Data Center Study Reveals Top 5 SMART Stats That Correlate To Drive Failures
Lucas123 writes Backblaze, which has taken to publishing data on hard drive failure rates in its data center, has just released data from a new study of nearly 40,000 spindles revealing what it said are the top 5 SMART (Self-Monitoring, Analysis and Reporting Technology) values that correlate most closely with impending drive failures. The study also revealed that many SMART values that one would innately consider related to drive failures, actually don't relate it it at all.
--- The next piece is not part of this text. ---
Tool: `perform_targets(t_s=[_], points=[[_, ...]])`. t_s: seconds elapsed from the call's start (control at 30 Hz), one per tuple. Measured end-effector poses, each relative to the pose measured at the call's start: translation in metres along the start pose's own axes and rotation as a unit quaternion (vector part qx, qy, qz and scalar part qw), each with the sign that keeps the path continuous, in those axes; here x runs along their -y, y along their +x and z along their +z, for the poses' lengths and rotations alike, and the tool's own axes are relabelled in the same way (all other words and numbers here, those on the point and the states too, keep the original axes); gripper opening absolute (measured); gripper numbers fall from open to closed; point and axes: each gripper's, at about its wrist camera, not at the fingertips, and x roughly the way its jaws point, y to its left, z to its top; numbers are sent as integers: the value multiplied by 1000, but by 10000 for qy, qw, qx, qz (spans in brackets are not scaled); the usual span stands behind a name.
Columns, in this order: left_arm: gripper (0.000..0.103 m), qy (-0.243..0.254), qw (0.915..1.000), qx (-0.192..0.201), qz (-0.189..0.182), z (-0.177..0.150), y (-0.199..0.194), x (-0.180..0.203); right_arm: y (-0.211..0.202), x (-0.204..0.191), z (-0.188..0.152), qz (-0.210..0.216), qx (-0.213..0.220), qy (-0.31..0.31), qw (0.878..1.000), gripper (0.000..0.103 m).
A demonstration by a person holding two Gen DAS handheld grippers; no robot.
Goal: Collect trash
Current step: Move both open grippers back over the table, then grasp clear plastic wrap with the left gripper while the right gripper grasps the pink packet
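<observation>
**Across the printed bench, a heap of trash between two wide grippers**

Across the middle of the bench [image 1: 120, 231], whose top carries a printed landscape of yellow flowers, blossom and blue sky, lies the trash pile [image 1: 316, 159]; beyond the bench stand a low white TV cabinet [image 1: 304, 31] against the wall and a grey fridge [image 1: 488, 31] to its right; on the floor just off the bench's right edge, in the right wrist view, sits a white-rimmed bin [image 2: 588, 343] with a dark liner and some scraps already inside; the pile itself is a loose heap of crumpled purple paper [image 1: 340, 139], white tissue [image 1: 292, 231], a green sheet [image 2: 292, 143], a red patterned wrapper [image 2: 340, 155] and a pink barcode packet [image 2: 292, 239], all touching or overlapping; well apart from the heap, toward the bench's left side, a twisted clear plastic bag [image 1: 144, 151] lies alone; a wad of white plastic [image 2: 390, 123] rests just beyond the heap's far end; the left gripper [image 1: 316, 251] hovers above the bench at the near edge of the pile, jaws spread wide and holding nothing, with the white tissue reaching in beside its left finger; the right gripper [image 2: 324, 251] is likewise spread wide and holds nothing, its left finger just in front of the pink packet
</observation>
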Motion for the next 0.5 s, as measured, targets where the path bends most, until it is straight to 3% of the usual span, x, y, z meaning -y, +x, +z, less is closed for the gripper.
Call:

Gleb Budman, CEO of Backblaze, said the problem is that the industry has created vendor specific values, so that a stat related to one drive and manufacturer may not relate to another. "SMART 1 might seem correlated to drive failure rates, but actually it's more of an indication that different drive vendors are using it themselves for different things," Budman said. "Seagate wants to track something, but only they know what that is. Western Digital uses SMART for something else — neither will tell you what it is."
I have had drives fail. I took them off line and wrote 0 and 1 to them with dd until Reallocated_Sector_Ct stops raising and Current_Pending_Sector goes to zero then ran e2fsck -c -c on them 2 or 3 times then, I put them back on line!!!
Most people would say this is crazy but in my opinion, the surface of the drives often have bad spots while the rest is perfectly OK. Some on those drives are still on line without reporting any new errors after more than 5 years, some almost 10 years. Those are server drives with very low Start_Stop_Count, Power_Cycle_Count and Power-Off_Retract_Count. All lower than 250 after 10 years. Those drives are spinning all the time.
Newer drives will relocate bad sectors to free reserved space they keep for that purpose. As long as you don't run out of free spare space, IMHO, it is worth a try.
Everything I write is lies, read between the lines.